Pour ses hôtes iraniens, l’invité de Qom devient très vite ingérable. Cultivant sa réputation d’homme d’État, Moqtada multiplie les initiatives, ce que les Pasdarans, Gardiens de la révolution, apprécient modérément. Il rend visite à Hassan Nasrallah, chef du Hezbollah, au Liban. Il est reçu par Bachar al-Assad à Damas ou encore par Recep Tayyip Erdogan à Ankara. Les Iraniens sont excédés par son chiisme fortement teinté de nationalisme arabe et ses critiques acerbes contre le fédéralisme irakien discrètement encouragé par Téhéran. Mais tout cela est vite oublié, car Moqtada dispose d’un allié de poids en Iran : Mahmoud Ahmadinejad. Le président iranien est séduit par son discours antiaméricain et antisioniste. Du coup, les Pasdarans pardonnent au jeune imam son caractère imprévisible et surtout sa rivalité avec leur « ami à Bagdad » : Ammar al-Hakim, chef du Conseil suprême de la révolution islamique (CSRI) en Irak, qui en a hérité à la mort de son père, Abdelaziz al-Hakim, emporté par un cancer en 2009.

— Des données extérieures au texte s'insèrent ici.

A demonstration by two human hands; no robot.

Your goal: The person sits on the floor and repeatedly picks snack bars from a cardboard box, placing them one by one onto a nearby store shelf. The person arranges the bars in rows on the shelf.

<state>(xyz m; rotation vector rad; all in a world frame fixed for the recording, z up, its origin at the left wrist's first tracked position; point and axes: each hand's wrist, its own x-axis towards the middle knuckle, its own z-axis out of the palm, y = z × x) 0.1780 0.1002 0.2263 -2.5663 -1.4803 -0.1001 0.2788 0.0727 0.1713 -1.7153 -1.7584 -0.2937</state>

Il est peu probable que le retour de Moqtada Sadr ait une quelconque influence sur la situation sécuritaire (plus de 3 000 morts en 2010), mais il devrait compliquer davantage la tâche d’un Maliki, qui, paradoxalement, a besoin de ses voix pour gouverner un pays que s’apprêtent à quitter, cette année, les forces américaines.